Canabo’s investor literature has the company offering access to its databases on a subscription basis. They also mention evaluation consulting to insurance companies and large employers, a potential bonanza as companies struggle with how to deal with employees taking medicine that could get them high, but there’s nothing in there about research or analysis services of the kind one might expect from the bigger health data companies that are being bought up by private equity. The MD&A pulls out $729,000 worth of research revenue in FY 2016, so the deck may just have missed it.
Well-developed sales networks are integral backbones of the traditional pharmaceutical business. Should Canabo or one of its subscribers use the data set to to inform the successful development of a proprietary cannabis strain or extract, it will need to be sold.
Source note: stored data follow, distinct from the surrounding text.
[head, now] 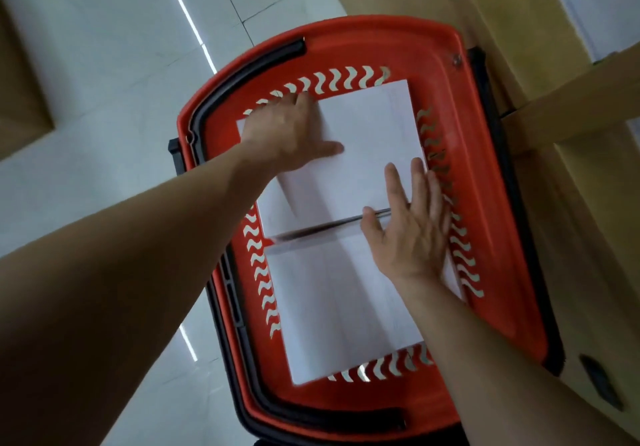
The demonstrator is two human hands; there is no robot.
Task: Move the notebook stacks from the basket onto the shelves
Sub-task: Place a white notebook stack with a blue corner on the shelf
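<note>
- Where pale tiled floor [104,64] meets wooden shelving [571,106], a red basket [433,30] seen from straight above, black handles [242,75] folded down along its rim.
- Inside the basket, two white notebook stacks laid end to end: the far notebook stack [374,134] toward the top of the view, the near notebook stack [339,300] toward the bottom, a dark narrow gap between them.
- Left hand [287,134] palm-down on the far stack's left edge, fingers [298,102] spread and reaching over that edge toward the basket wall, thumb out flat on the white cover; no closed grasp visible.
- Right hand [412,224] at the right side of the stacks, across the gap between them, fingers straight and together, pressed along the far stack's right edge; thumb tip at the gap; open, gripping nothing that can be seen.
- Both forearms bare, coming in from the lower corners.
- Both stacks down in the basket, none on the shelving at right.
- Slight motion blur on the near stack's edges.
</note>
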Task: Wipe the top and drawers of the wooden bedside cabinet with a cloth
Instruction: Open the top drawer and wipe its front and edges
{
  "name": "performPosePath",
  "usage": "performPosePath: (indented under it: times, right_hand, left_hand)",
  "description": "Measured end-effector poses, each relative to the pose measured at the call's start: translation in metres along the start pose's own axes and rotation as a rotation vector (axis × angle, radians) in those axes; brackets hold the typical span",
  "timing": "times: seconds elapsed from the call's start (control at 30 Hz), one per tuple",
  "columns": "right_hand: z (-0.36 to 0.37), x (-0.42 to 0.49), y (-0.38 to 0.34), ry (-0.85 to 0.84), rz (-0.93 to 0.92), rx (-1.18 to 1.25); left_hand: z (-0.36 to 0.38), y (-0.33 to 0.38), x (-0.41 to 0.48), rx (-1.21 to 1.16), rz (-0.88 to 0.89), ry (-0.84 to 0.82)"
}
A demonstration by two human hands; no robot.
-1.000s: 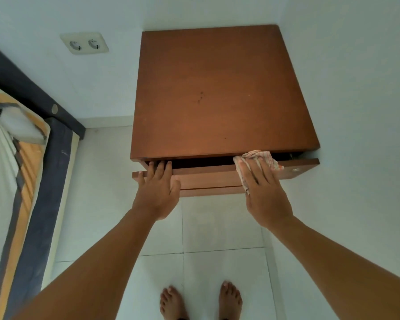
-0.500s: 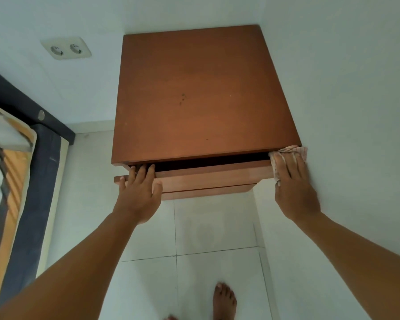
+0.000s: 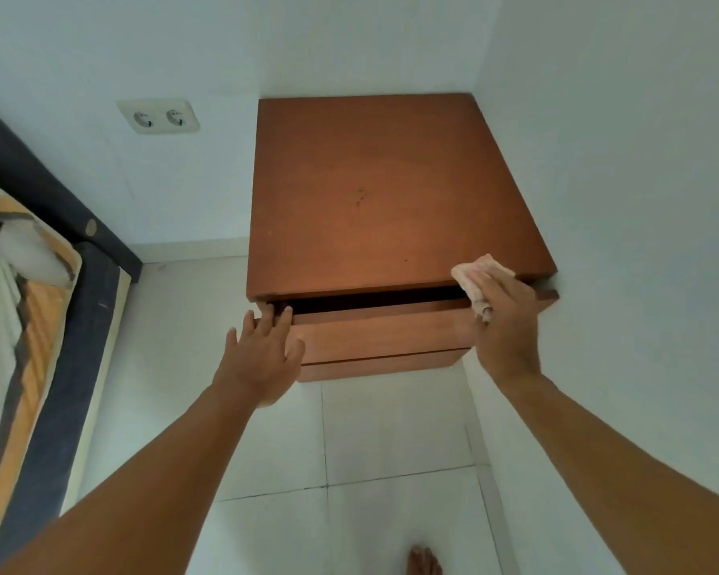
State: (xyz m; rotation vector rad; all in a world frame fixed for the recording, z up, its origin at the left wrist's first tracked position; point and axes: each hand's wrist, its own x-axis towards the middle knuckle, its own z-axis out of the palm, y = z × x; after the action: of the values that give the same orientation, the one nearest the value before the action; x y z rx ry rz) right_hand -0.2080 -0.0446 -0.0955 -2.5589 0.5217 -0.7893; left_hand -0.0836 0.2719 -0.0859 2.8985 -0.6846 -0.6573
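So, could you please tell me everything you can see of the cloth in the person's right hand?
The cloth is a small, crumpled rag, pale cream with a faint pinkish pattern, and looks like soft woven fabric. It is bunched under the fingers of the right hand, which presses it against the top edge of the slightly open upper drawer, near the cabinet's front right corner. One puffed end sticks out beyond the fingertips, over the cabinet top's front edge; a small end shows beside the thumb. The rest is hidden by the hand.
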Motion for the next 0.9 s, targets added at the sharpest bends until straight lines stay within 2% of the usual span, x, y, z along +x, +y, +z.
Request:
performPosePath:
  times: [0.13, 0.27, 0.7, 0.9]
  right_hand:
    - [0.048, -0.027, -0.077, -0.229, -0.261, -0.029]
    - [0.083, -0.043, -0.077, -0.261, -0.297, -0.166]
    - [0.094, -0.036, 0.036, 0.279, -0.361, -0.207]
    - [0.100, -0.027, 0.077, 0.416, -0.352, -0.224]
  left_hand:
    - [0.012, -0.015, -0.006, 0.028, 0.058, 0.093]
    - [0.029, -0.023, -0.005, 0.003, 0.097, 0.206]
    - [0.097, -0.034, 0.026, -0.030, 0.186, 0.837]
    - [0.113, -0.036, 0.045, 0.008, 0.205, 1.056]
If the Canabo “education program” is able to reach critical mass, it could be a proto-sales-network that moves the notional product to market ahead of its peers.
The board is full of doctors, but none of them are data scientists. They are physicians and some appear to have accomplished research backgrounds. CEO John Phillpott is listed as the former CEO of a physician recruitment firm, which seems like a good choice for a company that has to staff a network of 14+ clinics.
Data companies are hard to value at the best of times, and this one is only 4 months old so it’s, frankly, impossible. Their $30M market cap seems fair enough. The young company is already booking revenue from their patient consultation and corporate consultation services, and project that revenue to increase, but those markets are almost as new as the company itself so we don’t really have anything to value them against.
The real value here is in the potential to develop data assets. In theory, those assets should grow at the same rate as patient throughput. Once the base is built, the company has the potential to either develop a revenue-generating subscription service, produce value-added data products, or perform custom research for corporate clients. All of that presupposes that Canabo develops useful data sets but, if they do, there are bound to be applications for them that nobody has even dreamed up yet.
Proper medicine is conducted through testing, and gathering organized, accurate sets of information is the first step. By helping manage their patients’ conditions, Canabo may be putting themselves in a position to become the first entity in possession of those sets. If they do it well, and secure a growing patient base, they may be able to make that information a valuable renewable resource.
— Braden Maccke
FULL DISCLOSURE: I don’t own any Canabo at deadline, though the company is an Equity.Guru marketing client.